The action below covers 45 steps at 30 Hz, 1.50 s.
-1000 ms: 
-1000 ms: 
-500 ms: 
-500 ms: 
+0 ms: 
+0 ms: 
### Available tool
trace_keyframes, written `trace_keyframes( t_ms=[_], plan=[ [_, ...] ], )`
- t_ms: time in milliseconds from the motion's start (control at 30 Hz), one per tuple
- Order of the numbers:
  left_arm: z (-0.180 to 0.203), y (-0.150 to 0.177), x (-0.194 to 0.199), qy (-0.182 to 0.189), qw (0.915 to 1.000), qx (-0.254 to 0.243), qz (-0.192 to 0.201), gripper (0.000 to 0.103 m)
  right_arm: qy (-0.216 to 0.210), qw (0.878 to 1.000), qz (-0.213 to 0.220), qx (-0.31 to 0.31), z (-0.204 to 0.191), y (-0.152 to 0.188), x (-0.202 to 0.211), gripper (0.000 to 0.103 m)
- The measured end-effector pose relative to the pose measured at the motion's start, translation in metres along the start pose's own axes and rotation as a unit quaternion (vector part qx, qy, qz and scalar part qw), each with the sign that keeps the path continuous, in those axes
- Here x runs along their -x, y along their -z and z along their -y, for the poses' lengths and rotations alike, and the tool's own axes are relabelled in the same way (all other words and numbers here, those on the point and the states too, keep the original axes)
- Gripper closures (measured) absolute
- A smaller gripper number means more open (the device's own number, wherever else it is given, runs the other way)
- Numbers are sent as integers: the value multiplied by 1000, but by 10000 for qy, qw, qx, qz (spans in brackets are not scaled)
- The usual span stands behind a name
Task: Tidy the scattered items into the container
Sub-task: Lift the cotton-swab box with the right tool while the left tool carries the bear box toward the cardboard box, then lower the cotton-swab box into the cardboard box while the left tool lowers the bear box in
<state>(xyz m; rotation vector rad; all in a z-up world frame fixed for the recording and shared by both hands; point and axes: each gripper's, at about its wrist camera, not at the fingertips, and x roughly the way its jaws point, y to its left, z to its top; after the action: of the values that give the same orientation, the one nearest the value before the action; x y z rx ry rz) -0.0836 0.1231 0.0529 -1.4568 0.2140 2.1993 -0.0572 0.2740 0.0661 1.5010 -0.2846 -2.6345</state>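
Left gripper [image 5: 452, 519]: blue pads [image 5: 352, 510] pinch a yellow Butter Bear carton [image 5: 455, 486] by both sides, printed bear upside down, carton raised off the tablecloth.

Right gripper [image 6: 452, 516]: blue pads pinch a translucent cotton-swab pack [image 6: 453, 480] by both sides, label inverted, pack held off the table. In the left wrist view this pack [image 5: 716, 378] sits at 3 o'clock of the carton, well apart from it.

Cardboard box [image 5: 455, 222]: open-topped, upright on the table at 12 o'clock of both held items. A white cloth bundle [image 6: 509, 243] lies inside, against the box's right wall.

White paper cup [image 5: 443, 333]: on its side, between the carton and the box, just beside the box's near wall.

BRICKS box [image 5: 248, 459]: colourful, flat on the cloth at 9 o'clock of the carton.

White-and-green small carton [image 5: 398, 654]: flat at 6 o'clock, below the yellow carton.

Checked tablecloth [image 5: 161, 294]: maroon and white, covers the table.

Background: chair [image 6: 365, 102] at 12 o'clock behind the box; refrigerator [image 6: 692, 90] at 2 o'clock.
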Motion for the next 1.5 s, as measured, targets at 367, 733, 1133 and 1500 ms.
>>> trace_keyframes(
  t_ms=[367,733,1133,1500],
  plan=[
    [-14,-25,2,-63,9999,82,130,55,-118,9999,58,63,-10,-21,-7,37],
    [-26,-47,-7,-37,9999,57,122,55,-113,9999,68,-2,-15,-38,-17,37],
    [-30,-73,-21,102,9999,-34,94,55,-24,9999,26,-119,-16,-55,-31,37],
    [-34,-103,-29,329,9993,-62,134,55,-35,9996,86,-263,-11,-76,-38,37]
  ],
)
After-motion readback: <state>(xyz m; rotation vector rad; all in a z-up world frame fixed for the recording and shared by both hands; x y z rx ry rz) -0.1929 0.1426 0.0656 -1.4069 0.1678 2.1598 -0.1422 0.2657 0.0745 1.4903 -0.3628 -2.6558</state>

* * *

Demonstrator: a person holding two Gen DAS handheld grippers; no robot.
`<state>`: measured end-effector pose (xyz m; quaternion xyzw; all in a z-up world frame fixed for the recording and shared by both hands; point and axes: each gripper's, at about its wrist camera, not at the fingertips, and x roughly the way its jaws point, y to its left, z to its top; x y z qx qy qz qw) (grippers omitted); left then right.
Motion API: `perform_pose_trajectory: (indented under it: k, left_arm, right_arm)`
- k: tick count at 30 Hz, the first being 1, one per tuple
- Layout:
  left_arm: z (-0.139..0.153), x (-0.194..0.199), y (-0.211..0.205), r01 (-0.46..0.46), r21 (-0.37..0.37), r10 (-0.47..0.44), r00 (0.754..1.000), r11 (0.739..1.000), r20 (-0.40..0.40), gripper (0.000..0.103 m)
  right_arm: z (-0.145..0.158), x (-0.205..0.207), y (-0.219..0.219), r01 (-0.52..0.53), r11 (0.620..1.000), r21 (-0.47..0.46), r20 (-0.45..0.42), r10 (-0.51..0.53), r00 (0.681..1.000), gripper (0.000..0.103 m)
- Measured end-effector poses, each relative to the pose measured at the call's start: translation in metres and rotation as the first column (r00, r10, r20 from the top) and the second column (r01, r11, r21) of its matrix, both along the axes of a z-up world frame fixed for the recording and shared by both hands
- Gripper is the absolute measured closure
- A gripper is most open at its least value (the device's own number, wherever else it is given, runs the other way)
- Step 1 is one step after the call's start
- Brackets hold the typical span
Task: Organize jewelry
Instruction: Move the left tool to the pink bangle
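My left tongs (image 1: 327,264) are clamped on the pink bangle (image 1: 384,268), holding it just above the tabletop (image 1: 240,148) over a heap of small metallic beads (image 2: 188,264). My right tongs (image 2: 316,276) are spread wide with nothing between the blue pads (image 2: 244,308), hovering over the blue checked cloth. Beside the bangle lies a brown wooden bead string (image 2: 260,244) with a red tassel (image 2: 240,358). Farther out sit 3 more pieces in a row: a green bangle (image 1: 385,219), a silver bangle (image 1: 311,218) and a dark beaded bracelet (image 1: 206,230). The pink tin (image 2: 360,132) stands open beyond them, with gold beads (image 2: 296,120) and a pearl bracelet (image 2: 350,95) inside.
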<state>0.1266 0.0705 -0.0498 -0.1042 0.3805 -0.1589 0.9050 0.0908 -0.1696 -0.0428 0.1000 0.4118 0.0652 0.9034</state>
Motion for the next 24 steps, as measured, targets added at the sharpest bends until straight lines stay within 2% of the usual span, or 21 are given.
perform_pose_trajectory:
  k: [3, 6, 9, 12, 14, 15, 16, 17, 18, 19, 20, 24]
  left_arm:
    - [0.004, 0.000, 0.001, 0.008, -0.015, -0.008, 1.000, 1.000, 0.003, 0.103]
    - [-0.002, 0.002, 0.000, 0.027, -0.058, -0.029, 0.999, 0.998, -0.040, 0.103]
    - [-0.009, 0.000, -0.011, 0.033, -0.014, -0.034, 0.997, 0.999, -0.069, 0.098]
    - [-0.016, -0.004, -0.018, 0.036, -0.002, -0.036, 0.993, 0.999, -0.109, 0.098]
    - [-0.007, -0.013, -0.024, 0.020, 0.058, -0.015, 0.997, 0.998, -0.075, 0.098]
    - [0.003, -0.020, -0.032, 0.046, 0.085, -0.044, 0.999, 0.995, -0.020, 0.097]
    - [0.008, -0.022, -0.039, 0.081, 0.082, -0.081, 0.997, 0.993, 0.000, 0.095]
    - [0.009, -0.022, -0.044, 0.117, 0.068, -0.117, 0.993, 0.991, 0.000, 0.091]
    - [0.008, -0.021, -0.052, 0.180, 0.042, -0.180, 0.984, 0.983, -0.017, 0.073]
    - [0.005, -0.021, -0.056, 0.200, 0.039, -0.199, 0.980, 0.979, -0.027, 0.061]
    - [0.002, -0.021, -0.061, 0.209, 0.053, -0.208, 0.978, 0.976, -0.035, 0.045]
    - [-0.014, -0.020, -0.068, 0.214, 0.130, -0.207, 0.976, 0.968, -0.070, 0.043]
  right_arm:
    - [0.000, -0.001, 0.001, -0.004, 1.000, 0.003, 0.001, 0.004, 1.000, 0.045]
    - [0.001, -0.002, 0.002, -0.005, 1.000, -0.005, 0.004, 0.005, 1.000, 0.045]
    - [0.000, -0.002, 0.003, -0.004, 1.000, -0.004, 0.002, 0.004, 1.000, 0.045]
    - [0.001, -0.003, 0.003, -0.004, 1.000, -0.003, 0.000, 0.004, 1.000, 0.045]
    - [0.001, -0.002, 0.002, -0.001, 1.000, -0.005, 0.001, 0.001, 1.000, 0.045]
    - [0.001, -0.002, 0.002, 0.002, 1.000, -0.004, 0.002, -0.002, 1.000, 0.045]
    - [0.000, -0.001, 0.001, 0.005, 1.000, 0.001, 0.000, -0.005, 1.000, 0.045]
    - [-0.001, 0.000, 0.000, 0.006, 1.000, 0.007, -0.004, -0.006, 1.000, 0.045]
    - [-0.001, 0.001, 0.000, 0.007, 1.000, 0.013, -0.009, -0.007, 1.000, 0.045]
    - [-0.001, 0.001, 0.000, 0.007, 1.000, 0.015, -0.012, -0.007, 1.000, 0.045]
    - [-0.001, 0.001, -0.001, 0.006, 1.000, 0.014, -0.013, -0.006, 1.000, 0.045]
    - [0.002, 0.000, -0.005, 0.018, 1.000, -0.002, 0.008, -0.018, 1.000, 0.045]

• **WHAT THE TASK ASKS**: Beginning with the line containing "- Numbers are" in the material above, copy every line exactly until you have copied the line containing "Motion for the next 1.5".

• **SOLUTION**:
- Numbers are sent as integers: the value multiplied by 1000, but by 10000 for qy, qw, qx, qz (spans in brackets are not scaled)
- The usual span stands behind a name
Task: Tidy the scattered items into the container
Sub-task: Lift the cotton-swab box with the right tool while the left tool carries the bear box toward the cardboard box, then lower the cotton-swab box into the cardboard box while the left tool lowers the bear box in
<state>(xyz m; rotation vector rad; all in a z-up world frame fixed for the recording and shared by both hands; point and axes: each gripper's, at about its wrist camera, not at the fingertips, and x roughly the way its jaws point, y to its left, z to its top; after the action: of the values that give the same orientation, the one nearest the value before the action; x y z rx ry rz) -0.0836 0.1231 0.0529 -1.4568 0.2140 2.1993 -0.0572 0.2740 0.0661 1.5010 -0.2846 -2.6345</state>
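Left gripper [image 5: 452, 519]: blue pads [image 5: 352, 510] pinch a yellow Butter Bear carton [image 5: 455, 486] by both sides, printed bear upside down, carton raised off the tablecloth.

Right gripper [image 6: 452, 516]: blue pads pinch a translucent cotton-swab pack [image 6: 453, 480] by both sides, label inverted, pack held off the table. In the left wrist view this pack [image 5: 716, 378] sits at 3 o'clock of the carton, well apart from it.

Cardboard box [image 5: 455, 222]: open-topped, upright on the table at 12 o'clock of both held items. A white cloth bundle [image 6: 509, 243] lies inside, against the box's right wall.

White paper cup [image 5: 443, 333]: on its side, between the carton and the box, just beside the box's near wall.

BRICKS box [image 5: 248, 459]: colourful, flat on the cloth at 9 o'clock of the carton.

White-and-green small carton [image 5: 398, 654]: flat at 6 o'clock, below the yellow carton.

Checked tablecloth [image 5: 161, 294]: maroon and white, covers the table.

Background: chair [image 6: 365, 102] at 12 o'clock behind the box; refrigerator [image 6: 692, 90] at 2 o'clock.
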Motion for the next 1.5 s, as measured, targets at 367, 733, 1133 and 1500 ms.

The answer is now complete.